Mais 1997 marque un tournant. Sa rencontre avec Capleton et la David House le pousse vers rasta. Exit Mad Killer, place à Fantan Mojah ! « Mojah » signifiant « amour » dans un dialecte africain, selon l'intéressé. Le tueur fou se mue en messager spirituel. Il écrit des textes pour Capleton, affûte sa plume, peaufine son message. La chrysalide prépare sa métamorphose.



Le papillon déploie ses ailes en 2004. Sur l'Invasion Riddim, sa voix grave et habitée porte « Hungry », un titre qui raconte la faim, celle du ventre, mais aussi celle de l'âme. Downsound Records et Joe Bogdanovich flairent le potentiel. Dans la foulée, « Hail To The King » confirme l'essai : un nyabinghi roots qui impose Fantan Mojah comme une voix majeure du reggae conscient. Le laveur de vitres, car oui, il avait exercé ce métier pour survivre accède enfin à la lumière.

L'album « Hail The King » sort en 2005 chez Greensleeves Records, suivi de « Stronger » en 2008 et « Soul Rasta » en 2016. Entre-temps, Fantan Mojah enchaîne les scènes internationales : SummerJam en Allemagne, festivals européens, tournées caribéennes. Sur les riddims de Don Corleon, Digital B ou Irie Ites, il pose des textes où la foi rasta côtoie la critique sociale. « Rasta Got Soul », son titre peut-être le plus célèbre, résume à lui seul sa philosophie : le roots comme vecteur de spiritualité, le micro comme chaire.

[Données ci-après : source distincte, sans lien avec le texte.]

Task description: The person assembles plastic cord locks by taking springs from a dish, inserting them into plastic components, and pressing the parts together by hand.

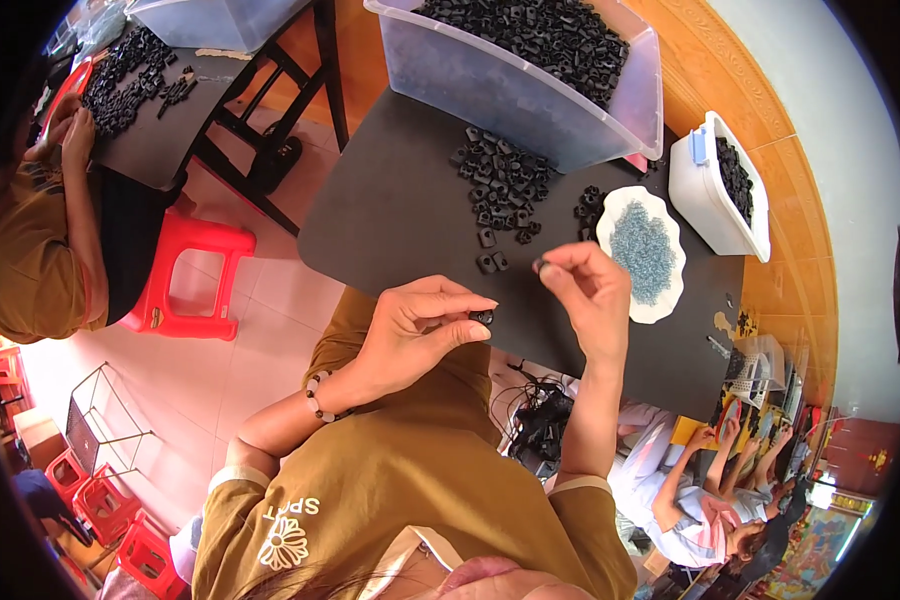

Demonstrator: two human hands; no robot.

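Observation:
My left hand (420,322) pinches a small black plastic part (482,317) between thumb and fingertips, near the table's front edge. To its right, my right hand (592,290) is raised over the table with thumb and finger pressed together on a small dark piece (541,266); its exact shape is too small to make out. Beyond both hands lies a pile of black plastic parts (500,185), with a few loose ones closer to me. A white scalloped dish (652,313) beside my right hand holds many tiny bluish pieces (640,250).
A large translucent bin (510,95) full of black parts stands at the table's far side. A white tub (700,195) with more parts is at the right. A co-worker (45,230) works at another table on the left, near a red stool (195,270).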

Les dernières années furent plus difficiles. En juillet 2024, alors qu'il devait partager l'affiche du Reggae Therapy en Martinique avec Alpha Blondy et Etana, son cœur fonctionnant alors à seulement 15% de sa capacité l'a cloué sur un lit d'hôpital. Il semblait pourtant remonter la pente, reprenant la route européenne début 2025. Le Reggae Jam Festival allemand l'attendait encore cet été. Les visas Schengen venaient d'être approuvés.

Mais le destin en a décidé autrement. Mardi 14 juillet 2026, à l'hôpital universitaire de Kingston, Fantan Mojah a rendu les armes. Il laisse au moins cinq enfants et une communauté reggae orpheline d'une voix qui refusait obstinément de se taire.

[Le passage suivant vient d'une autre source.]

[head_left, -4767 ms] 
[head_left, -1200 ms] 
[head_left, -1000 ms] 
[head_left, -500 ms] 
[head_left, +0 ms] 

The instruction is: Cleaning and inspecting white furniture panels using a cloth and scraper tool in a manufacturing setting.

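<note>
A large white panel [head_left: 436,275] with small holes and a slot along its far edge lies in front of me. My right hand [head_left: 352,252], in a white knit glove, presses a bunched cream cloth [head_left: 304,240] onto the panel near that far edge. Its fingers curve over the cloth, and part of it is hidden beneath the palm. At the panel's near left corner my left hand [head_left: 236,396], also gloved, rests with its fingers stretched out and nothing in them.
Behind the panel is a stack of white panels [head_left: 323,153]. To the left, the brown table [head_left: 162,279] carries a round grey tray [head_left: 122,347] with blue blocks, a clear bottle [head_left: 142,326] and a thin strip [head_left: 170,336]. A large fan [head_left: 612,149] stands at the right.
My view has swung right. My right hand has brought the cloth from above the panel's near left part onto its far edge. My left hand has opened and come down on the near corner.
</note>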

Le Reggae Sumfest lui rendra hommage ce samedi 18 juillet à Plantation Cove. Joe Bogdanovich, son ancien mentor devenu parfois adversaire, les relations entre les deux hommes s'étaient distendues au fil des ans, a salué « un vrai soldat de la musique reggae ». Au-delà des différends, reste l'essentiel : Fantan Mojah n'a jamais dilué son message pour plaire, jamais troqué ses convictions contre des streams. Dans une industrie musicale qui broie souvent les idéalistes, il est resté debout jusqu'au bout. Le feu sacré s'est éteint, mais la chaleur demeure.